Appui historique des grands à la supply chain
Les discussions sur le plan ont « parfois été âpres avec les industriels » n’a pas caché Bruno Le Maire. Ce fut notamment le cas pour la création d’un fonds d’investissement en fonds propres d’un milliard d’euros, auxquels les industriels ont accepté de contribuer, comme l’État, à hauteur de 200 millions via Bpifrance.
La société gestionnaire qui sera désignée par appel d’offre apportera 100 millions et devra trouver auprès d’investisseurs les 500 millions manquant. « C’est la première fois qu’Airbus, Safran, Dassault, Thales acceptent de mettre de l’argent ensemble pour soutenir le tissu industriel », s’est réjoui le ministre de l’Économie et des finances.
Parallèlement, des fonds vont être injectés dans la robotisation et la digitalisation (30 millions sur trois ans), la recherche et développement (1,5 milliard sur trois ans) et la décarbonation, avec comme ambition de parvenir à « un avion neutre en 2035 au lieu de 2050 », a pointé Élisabeth Borne, ministre de la Transition écologique.
Paris considère que l’excellence européenne en matière d’aéronautique lui donne la capacité de fixer un certain nombre de normes mondiales. Élisabeth Borne rappelait ainsi que la flotte d’Airbus représente environ 45 % des appareils moyen et long courriers et Safran motorise 70 % des avions moyen courrier dans le monde.
B. Le Maire : « nous n’avons pas vocation à être les idiots du village »
Au final, le président du Gifas a qualifié le plan gouvernemental, appuyé par la filière, de « ambitieux et historique ». L’enjeu social est considérable. Sur les 300 000 emplois que recouvre l’aéronautique, 100 000 seraient menacés dans les six mois et 1 300 entreprises pourraient potentiellement faire faillite. Sans compter les 35 000 ingénieurs en R & D qui pourraient se retrouver à la rue. Enfin, dans le sillage, le bel excédent commercial de l’aéronautique (34 milliards d’euros en 2019) pourrait s’envoler.

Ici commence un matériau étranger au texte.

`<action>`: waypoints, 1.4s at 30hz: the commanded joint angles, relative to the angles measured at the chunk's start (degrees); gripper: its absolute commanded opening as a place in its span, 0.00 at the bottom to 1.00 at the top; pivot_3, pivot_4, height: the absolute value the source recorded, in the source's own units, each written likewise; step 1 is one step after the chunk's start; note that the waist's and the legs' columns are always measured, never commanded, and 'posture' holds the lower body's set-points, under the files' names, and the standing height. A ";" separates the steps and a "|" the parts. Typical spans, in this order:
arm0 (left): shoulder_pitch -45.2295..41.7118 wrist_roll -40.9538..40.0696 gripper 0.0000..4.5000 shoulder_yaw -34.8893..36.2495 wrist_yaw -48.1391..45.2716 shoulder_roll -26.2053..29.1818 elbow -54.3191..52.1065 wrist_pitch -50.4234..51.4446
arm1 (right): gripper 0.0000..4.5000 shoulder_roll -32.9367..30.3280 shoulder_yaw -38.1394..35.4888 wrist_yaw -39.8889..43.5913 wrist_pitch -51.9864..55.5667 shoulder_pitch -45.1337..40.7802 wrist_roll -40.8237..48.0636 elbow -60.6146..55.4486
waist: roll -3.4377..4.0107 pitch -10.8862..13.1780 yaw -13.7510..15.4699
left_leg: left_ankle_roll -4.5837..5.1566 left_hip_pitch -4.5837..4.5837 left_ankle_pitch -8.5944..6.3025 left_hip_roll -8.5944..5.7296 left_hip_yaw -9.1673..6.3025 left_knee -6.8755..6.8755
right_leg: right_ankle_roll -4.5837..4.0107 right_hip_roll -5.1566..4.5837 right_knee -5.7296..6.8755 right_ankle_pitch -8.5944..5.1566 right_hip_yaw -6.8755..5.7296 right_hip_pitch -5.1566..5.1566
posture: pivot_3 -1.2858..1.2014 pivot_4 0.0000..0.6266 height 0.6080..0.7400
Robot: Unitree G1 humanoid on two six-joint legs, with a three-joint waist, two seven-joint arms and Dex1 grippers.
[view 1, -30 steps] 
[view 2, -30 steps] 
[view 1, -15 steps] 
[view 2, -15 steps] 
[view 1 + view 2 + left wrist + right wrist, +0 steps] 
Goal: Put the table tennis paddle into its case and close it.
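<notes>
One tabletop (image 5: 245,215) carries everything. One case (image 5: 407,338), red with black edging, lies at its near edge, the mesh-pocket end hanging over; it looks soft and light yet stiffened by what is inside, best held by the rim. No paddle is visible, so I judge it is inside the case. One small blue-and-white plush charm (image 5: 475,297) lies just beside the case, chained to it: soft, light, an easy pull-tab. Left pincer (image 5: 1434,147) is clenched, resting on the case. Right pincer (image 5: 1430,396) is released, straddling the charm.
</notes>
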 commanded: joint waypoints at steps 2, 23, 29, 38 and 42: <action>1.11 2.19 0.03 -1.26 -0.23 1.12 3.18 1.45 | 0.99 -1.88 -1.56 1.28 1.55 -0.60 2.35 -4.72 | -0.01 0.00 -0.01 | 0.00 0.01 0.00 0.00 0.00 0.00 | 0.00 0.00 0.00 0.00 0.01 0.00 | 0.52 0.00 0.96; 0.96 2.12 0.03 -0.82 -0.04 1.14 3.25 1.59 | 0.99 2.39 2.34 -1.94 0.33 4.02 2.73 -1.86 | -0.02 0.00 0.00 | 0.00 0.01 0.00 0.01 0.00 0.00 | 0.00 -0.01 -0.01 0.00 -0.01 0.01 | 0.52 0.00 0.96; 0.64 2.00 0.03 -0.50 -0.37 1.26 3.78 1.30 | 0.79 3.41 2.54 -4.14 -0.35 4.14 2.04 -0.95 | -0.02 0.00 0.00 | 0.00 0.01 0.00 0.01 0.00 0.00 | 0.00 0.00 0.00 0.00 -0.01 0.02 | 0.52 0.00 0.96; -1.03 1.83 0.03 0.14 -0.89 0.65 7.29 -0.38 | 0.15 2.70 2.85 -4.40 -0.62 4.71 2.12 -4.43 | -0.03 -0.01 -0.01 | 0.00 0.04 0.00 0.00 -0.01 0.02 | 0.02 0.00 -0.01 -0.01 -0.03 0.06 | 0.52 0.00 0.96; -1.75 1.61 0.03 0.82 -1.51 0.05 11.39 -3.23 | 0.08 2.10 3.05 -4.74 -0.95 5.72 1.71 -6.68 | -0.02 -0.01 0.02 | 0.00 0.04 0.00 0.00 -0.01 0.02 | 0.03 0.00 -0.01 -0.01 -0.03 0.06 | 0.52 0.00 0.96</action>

En réponse à une question d’un journaliste sur la comptabilité du plan français avec les règles de l’Organisation mondiale du commerce (OMC), Bruno Le Maire a rétorqué que « nous n’avons pas vocation à être les idiots du village ». L’hôte de Bercy faisait référence aux aides massives de l’Etat fédéral américain à son industrie aéronautique, mais aussi à la Chine.